FAQ¶
Is VibeWarden only for "vibe-coded" apps?¶
No. VibeWarden is a production-grade security sidecar that works with any HTTP application — Spring Boot, Django, Rails, Express, FastAPI, Next.js, or anything else that listens on a port.
We say "vibe-coded" because that's where the pain is sharpest: developers shipping fast with AI tools often skip security entirely. But the features themselves — TLS termination, JWT validation, rate limiting, WAF, egress control, audit logging — are the same ones you'd want in front of any application.
If it's good enough for an app built in an afternoon with an AI assistant, it's more than good enough for your carefully architected production service.
Does it replace nginx / Traefik / Caddy?¶
VibeWarden embeds Caddy as its reverse proxy engine. It replaces the manual configuration of nginx or Traefik with a single vibewarden.yaml file that handles TLS, auth, rate limiting, WAF, and security headers together. You don't need to stitch together separate tools.
Does it work with my existing identity provider?¶
Yes. VibeWarden supports JWT/OIDC validation from any standard provider — Auth0, Keycloak, Firebase, Cognito, Okta, Supabase, or your own. It also supports Ory Kratos for self-hosted identity and simple API key auth for machine-to-machine communication. See the identity providers guide.
Do I need to change my application code?¶
Not for ingress (inbound traffic). VibeWarden sits in front of your app and handles security transparently. Your app receives clean, authenticated requests with user identity in headers like X-User-Id.
For egress (outbound traffic), your app points its HTTP calls at the egress proxy (localhost:8081) instead of directly at external APIs. This is the only code change, and it's optional.
Is it production-ready?¶
VibeWarden is pre-1.0. The core features (TLS, auth, rate limiting, security headers, WAF, egress proxy) are stable and tested, but the API may evolve. We recommend it for new projects and non-critical production workloads. Pin your version via .vibewarden-version to avoid surprises.
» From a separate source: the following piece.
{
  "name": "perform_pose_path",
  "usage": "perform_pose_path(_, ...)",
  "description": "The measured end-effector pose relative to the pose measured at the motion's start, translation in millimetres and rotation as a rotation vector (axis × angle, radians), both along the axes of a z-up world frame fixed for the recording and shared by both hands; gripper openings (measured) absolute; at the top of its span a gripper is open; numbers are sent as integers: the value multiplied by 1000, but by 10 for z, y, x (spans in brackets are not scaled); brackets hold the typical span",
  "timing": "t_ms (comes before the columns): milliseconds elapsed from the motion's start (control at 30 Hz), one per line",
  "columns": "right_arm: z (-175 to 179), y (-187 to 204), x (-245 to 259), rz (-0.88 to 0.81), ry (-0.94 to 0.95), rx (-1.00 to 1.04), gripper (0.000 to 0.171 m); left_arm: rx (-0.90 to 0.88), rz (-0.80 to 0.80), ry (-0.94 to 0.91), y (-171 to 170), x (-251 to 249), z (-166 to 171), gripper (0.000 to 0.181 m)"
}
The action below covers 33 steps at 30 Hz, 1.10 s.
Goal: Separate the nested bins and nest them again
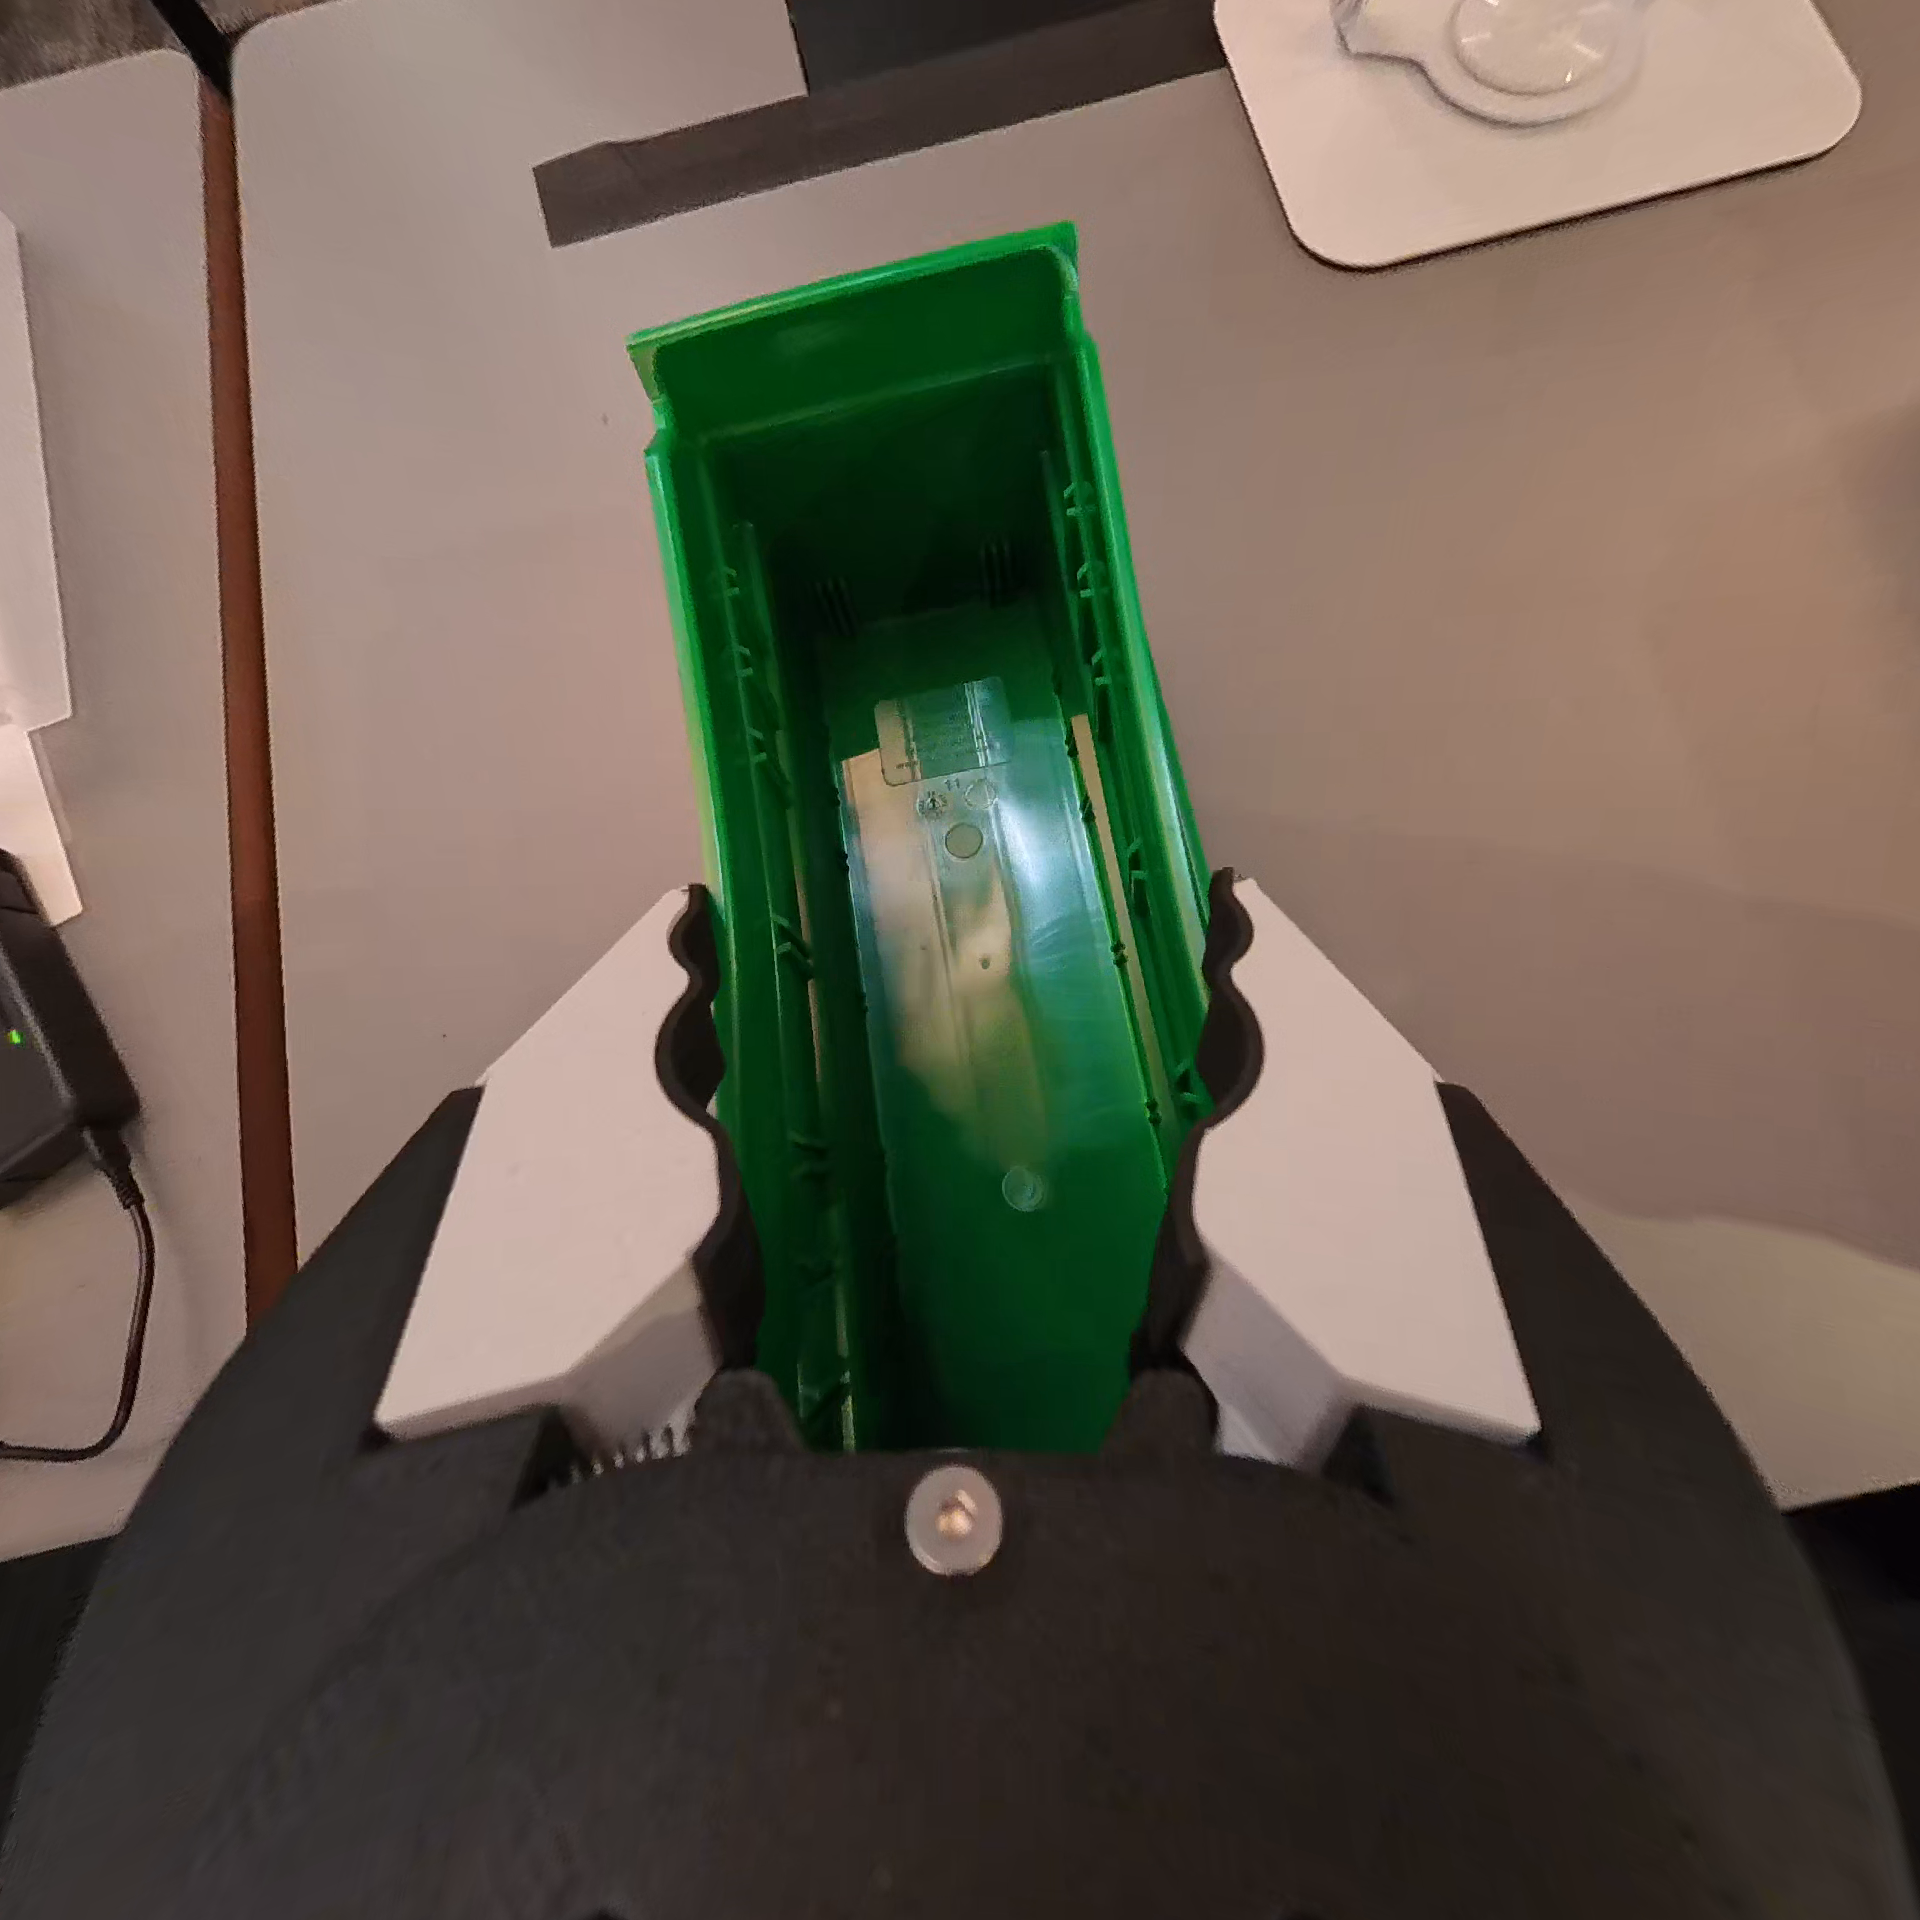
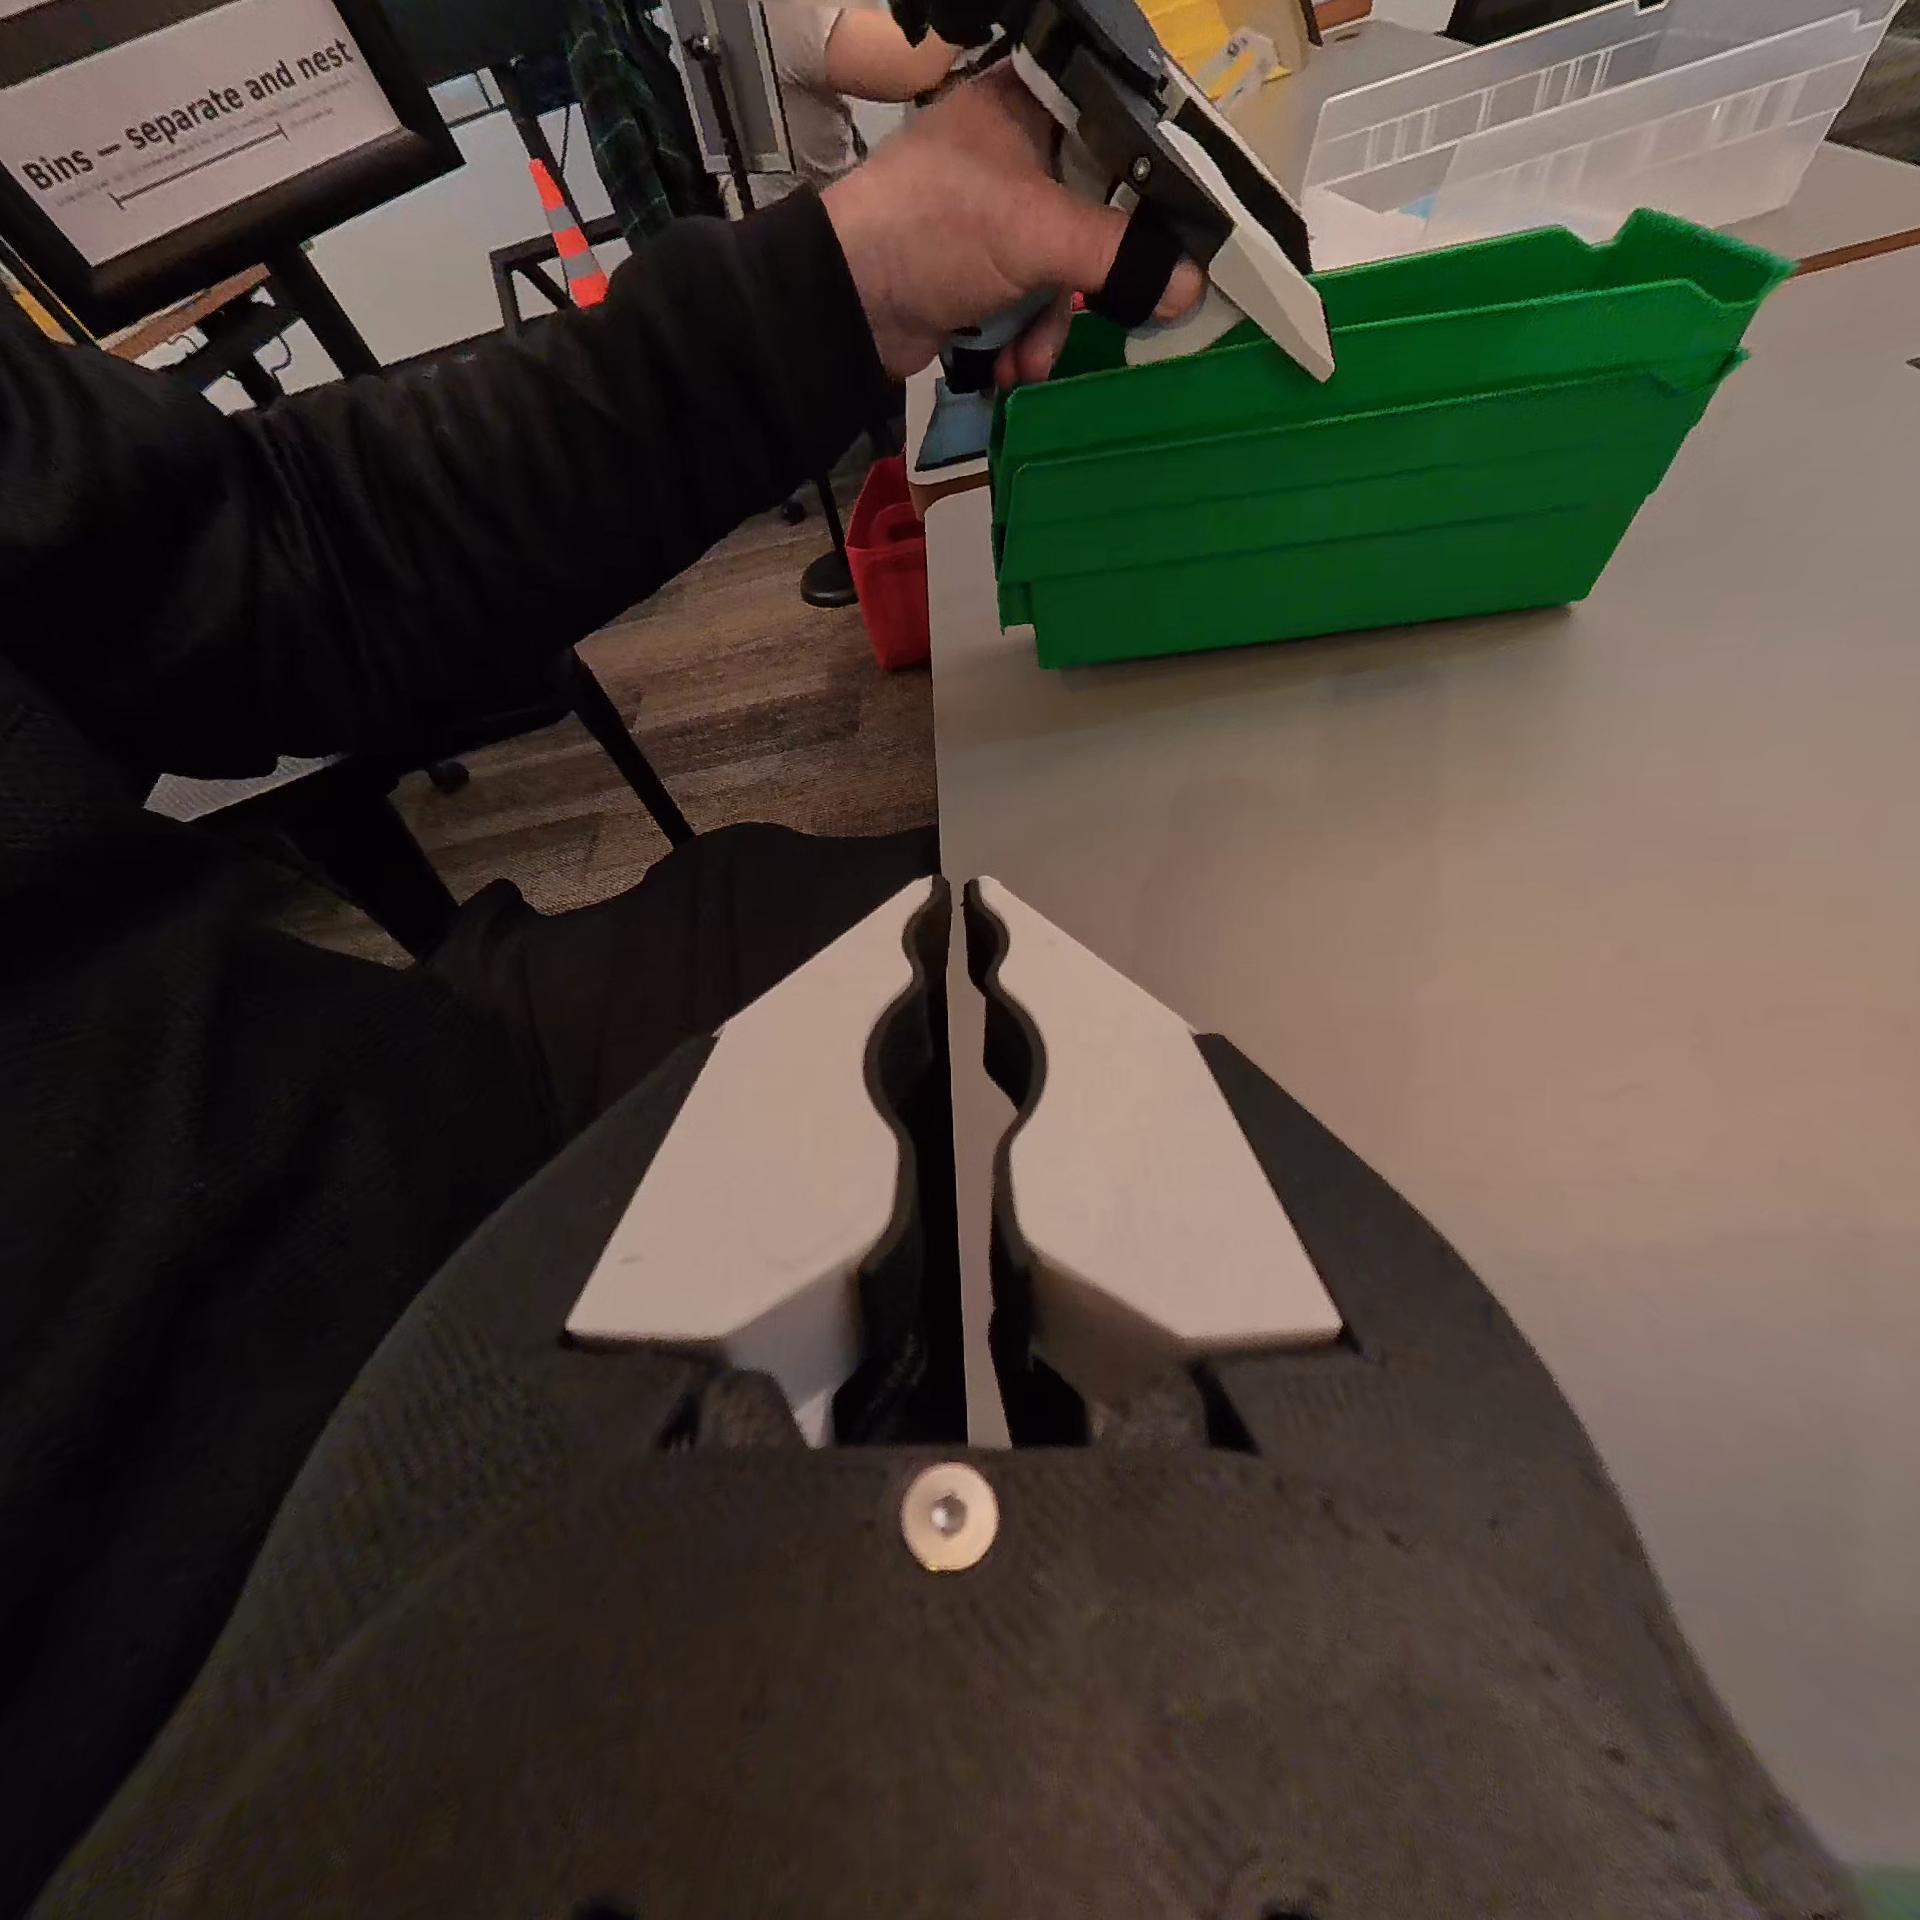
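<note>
A stack of three nested green bins (image 2: 1351, 499) stands on the grey table (image 2: 1455, 935) at its far left end. My left gripper (image 1: 961, 894) reaches down over the near end of the top bin (image 1: 883, 343). Its fingers (image 1: 582, 1091) are spread wide and press on the bin's two outer side walls. The right wrist view shows this gripper (image 2: 1278, 312), held by a hand, over the stack's left end. My right gripper (image 2: 956, 888) is shut and empty, low at the table's near left edge, well short of the bins.
A white mat (image 1: 1538, 114) with a clear plastic piece lies beyond the bins, and a strip of black tape (image 1: 665, 187) is stuck on the table. A black charger with a cable (image 1: 42, 1060) sits at the left. A clear tote (image 2: 1590, 114), a red container on the floor (image 2: 888, 561) and a sign on a stand (image 2: 197, 135) are around the table.
</note>
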State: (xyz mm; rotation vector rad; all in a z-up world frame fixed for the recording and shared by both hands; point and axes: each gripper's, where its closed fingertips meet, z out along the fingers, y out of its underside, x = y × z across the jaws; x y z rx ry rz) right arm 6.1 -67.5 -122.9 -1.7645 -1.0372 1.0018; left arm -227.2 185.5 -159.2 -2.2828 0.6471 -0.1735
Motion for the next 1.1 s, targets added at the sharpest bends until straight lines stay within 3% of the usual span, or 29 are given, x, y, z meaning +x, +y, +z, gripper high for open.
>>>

What's the performance overhead?¶
Under 3 microseconds per request with all middleware enabled (security headers + rate limiting + WAF). See the performance benchmarks.
Is it free?¶
The open-source core is Apache 2.0 — free forever. A Pro tier (fleet dashboard for managing multiple instances) is planned but not yet available.
Can I use it in Kubernetes?¶
Yes, as a sidecar container in the same pod as your application. A Helm chart is planned. For now, deploy the Docker image directly.
Can I use a different auth provider in dev vs prod?¶
Yes. This is the recommended pattern. Use auth.mode: kratos locally for a
full self-contained auth loop (registration, login, password reset — no
internet required), and auth.mode: jwt in production to validate tokens from
your cloud IAM (Cognito, Auth0, Azure AD, etc.).
Your application code does not change between environments. VibeWarden injects
X-User-Id, X-User-Email, and X-User-Verified headers in both modes.
Kratos mode additionally sets X-User-Role from the identity traits.
Only the VibeWarden config differs.
Switch between them with vibewarden start --config vibewarden.dev.yaml or
via environment variable interpolation in a single shared config file.
See the Dev/Prod auth split section in the identity providers guide for full examples.